Lost Robot
Lost Robot

Reputation: 1321

Finding adjacent cells in a grid without exceptions

There are times when I have an area in a 2D array, and I need to check for adjacent cells. Normally I would do the following:

adjacentCells = (world[y+1][x]==1)+(world[y-1]==1)+(world[y][x+1]==1)+(world[y][x-1]==1)

This would calculate how many orthogonally adjacent cells to the point (x,y) are equal to 1. The issue is, doing things this way wraps around the matrix if my x or y coordinates are 0 (the top or left edge), and it causes an exception if the point (x,y) is on a different edge. This makes the code look like this:

def adjacentCells(x,y):
    total=0
    if x==0:
        total += 1
    else:
        total += world[y][x-1]
    if y==0:
        total += 1
    else:
        total += world[y-1][x]
    try:
        total += world[y][x+1]
    except:
        total += 1
    try:
        total += world[y+1][x]
    except:
        total += 1
    return total

Is there a way to fix this issue, in a way about as simple as the uppermost example?

Upvotes: 0

Views: 2280

Answers (2)

martineau
martineau

Reputation: 123473

For doing something as trivial as adding up the values of up to 4 cells, I'd just write the code for each case—it only requires one line per cell location.

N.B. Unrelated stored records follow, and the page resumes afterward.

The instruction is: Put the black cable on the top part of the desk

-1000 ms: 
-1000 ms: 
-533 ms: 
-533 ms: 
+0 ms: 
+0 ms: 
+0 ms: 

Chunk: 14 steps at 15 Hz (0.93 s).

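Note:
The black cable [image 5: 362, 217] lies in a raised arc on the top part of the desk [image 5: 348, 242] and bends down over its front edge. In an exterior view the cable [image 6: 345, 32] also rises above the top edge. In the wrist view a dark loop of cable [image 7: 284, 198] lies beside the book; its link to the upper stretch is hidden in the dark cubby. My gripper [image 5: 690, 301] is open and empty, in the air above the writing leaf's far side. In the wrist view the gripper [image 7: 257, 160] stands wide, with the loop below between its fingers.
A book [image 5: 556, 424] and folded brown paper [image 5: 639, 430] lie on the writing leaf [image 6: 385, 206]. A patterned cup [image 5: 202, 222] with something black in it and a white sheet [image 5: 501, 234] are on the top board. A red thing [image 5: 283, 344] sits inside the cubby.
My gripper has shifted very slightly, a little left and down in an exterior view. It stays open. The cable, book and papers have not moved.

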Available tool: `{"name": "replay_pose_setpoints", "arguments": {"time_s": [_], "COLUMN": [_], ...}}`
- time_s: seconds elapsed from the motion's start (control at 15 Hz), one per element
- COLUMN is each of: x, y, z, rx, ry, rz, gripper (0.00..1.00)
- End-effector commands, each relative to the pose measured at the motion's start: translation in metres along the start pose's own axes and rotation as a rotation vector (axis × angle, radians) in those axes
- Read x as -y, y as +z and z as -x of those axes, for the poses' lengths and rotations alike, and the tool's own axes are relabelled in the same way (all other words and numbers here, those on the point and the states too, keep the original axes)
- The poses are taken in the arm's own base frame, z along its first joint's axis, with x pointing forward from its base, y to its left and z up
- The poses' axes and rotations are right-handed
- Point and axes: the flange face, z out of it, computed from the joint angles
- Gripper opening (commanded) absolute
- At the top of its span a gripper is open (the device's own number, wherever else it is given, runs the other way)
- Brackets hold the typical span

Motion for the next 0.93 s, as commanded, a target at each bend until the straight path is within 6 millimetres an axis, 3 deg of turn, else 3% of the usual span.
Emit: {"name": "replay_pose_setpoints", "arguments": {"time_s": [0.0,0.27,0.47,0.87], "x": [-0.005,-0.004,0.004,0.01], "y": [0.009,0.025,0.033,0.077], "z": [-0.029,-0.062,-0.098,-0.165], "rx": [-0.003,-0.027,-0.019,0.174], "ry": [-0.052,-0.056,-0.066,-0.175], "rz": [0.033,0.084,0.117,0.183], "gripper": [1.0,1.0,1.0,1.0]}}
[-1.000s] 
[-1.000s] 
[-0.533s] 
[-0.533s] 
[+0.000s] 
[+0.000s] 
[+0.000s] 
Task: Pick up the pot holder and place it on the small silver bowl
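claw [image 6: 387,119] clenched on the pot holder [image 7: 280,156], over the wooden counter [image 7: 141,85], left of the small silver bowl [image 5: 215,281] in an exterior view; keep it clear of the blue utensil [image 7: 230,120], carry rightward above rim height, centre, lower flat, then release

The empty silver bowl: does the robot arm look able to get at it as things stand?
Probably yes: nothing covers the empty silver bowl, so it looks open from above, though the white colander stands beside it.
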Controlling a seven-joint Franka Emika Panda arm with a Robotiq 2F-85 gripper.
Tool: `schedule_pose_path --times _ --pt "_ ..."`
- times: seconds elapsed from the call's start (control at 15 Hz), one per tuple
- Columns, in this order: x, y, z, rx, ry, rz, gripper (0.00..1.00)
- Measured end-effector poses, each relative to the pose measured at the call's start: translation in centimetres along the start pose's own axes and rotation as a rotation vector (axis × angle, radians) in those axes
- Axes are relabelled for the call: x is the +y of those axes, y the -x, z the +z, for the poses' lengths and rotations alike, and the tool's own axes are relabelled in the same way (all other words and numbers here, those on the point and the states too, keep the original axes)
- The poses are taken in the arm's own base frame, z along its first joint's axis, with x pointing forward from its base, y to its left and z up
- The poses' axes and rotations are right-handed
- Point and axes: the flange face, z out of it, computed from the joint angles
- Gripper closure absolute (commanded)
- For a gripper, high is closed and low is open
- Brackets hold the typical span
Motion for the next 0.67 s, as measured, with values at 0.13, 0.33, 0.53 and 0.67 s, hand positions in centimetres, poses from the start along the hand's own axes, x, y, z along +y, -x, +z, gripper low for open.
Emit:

It may be longer than using a loop construct, but avoids looping overhead and it's all pretty much boilerplate.

It's also relatively easy to read and understand, and would make it easier to special-case one of the locations should doing that be needed for some reason.

Here's what I mean:

world = [[1, 1, 1, 1],
         [1, 1, 1, 1],
         [1, 1, 1, 1]]

MIN_X, MAX_X = 0, len(world[0])-1
MIN_Y, MAX_Y = 0, len(world)-1

def adjacentCells(x, y):
    return((world[  y][x-1] if MIN_Y <=   y <= MAX_Y and MIN_X <= x-1 <= MAX_X else 1)
         + (world[  y][x+1] if MIN_Y <=   y <= MAX_Y and MIN_X <= x+1 <= MAX_X else 1)
         + (world[y-1][  x] if MIN_Y <= y-1 <= MAX_Y and MIN_X <=   x <= MAX_X else 1)
         + (world[y+1][  x] if MIN_Y <= y+1 <= MAX_Y and MIN_X <=   x <= MAX_X else 1))

print(adjacentCells(0, 0))  # -> 4
print(adjacentCells(1, 1))  # -> 4

Upvotes: 1

Duncan
Duncan

Reputation: 95692

I would do it something like this:

def adjacentCells(x, y):
    neighbours = [(x-1, y), (x, y-1), (x+1, y), (x, y+1)]
    return sum(
        world[b][a] if 0 <= b < len(world) and 0 <= a < len(world[b])
        else 1
        for (a,b) in neighbours)

So get a list of potential neighbours but check each one is valid before you use it.

If the neighbours of border cells counted as 0 instead of 1 it would be simpler, then you would simply filter the list of neighbours before using it.